- **WHAT YOU ARE ASKED TO DO**
What you return should match the data word for word, minus the images.

- **DATA PROVIDED**
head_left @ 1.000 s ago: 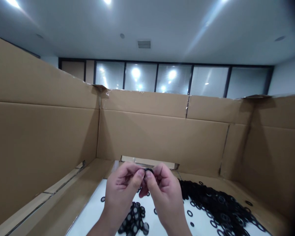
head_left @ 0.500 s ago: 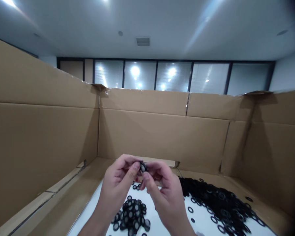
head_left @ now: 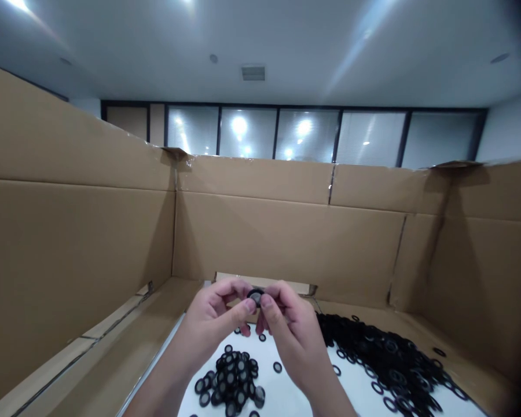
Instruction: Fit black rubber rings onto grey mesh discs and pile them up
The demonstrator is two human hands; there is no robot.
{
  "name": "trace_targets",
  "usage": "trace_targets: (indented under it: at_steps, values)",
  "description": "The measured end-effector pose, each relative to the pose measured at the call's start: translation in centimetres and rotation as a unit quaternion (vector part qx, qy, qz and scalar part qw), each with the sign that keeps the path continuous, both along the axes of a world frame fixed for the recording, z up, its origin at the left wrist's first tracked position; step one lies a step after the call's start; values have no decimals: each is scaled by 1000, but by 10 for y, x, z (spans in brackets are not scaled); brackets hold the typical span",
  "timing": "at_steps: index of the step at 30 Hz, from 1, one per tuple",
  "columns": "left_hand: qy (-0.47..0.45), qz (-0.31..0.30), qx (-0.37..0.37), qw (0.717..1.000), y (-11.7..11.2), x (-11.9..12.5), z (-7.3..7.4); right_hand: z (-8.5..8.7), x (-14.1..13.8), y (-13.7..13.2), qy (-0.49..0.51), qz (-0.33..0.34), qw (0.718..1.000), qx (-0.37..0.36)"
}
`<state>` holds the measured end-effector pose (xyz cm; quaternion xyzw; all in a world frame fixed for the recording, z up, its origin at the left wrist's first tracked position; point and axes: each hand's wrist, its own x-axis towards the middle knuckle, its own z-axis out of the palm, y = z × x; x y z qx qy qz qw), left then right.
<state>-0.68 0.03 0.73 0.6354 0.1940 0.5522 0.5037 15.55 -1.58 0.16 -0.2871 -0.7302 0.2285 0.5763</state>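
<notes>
black ring with grey centre (head_left: 256,297) at lower centre of frame, held tilted, face toward camera, pinched between left hand (head_left: 212,313) and right hand (head_left: 289,333), equally near, both curled almost shut on rim; pile of like rings (head_left: 230,376) below, larger heap (head_left: 386,359) lower right.

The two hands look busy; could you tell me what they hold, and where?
Left hand and right hand pinch a black grey-centred ring by its rim.

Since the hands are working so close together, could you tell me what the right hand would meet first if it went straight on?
The right hand points up and inward, so it would probably meet the black ring between both hands first, though depth is unclear.
</notes>
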Motion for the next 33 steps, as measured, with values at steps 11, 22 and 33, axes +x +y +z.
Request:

- **WORKED SOLUTION**
head_left @ 1.000 s ago: 
head_left @ 0.500 s ago: 
head_left @ now: 
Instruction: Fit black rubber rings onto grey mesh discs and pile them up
The demonstrator is two human hands; there is no robot.
{
  "name": "trace_targets",
  "usage": "trace_targets: (indented under it: at_steps, values)",
  "description": "The measured end-effector pose, each relative to the pose measured at the call's start: translation in centimetres and rotation as a unit quaternion (vector part qx, qy, qz and scalar part qw), each with the sign that keeps the path continuous, both along the axes of a world frame fixed for the recording, z up, its origin at the left wrist's first tracked position; step one lies a step after the call's start; values have no decimals: each is scaled by 1000, but by 10 for y, x, z (spans in brackets are not scaled); brackets hold the typical span",
  "timing": "at_steps: index of the step at 30 Hz, from 1, one per tuple",
  "columns": "left_hand: qy (-0.47..0.45), qz (-0.31..0.30), qx (-0.37..0.37), qw (0.717..1.000), y (-11.7..11.2), x (-11.9..12.5), z (-7.3..7.4); right_hand: z (-8.5..8.7), x (-14.1..13.8), y (-13.7..13.2), qy (-0.49..0.51), qz (-0.33..0.34), qw (0.718..1.000), qx (-0.37..0.36)"
}
`<state>` holds the measured end-effector pose (xyz cm; quaternion xyzw; all in a world frame fixed for the recording, z up, its origin at the left wrist's first tracked position; point and axes: each hand's wrist, its own x-axis towards the middle knuckle, its own z-axis out of the palm, y = z × x; x y z qx qy qz qw), left then right.
<state>-0.68 0.03 0.73 0.6354 0.1940 0.5522 0.5037 15.55 -1.58 0.16 -0.2871 -0.7302 0.2285 0.5763</state>
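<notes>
black ring with grey centre (head_left: 256,297) at lower centre of frame, held tilted, face toward camera, pinched between left hand (head_left: 212,313) and right hand (head_left: 289,333), equally near, both curled almost shut on rim; pile of like rings (head_left: 230,376) below, larger heap (head_left: 386,359) lower right.

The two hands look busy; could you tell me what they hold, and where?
Left hand and right hand pinch a black grey-centred ring by its rim.

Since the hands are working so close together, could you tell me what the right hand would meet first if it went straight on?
The right hand points up and inward, so it would probably meet the black ring between both hands first, though depth is unclear.
</notes>
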Motion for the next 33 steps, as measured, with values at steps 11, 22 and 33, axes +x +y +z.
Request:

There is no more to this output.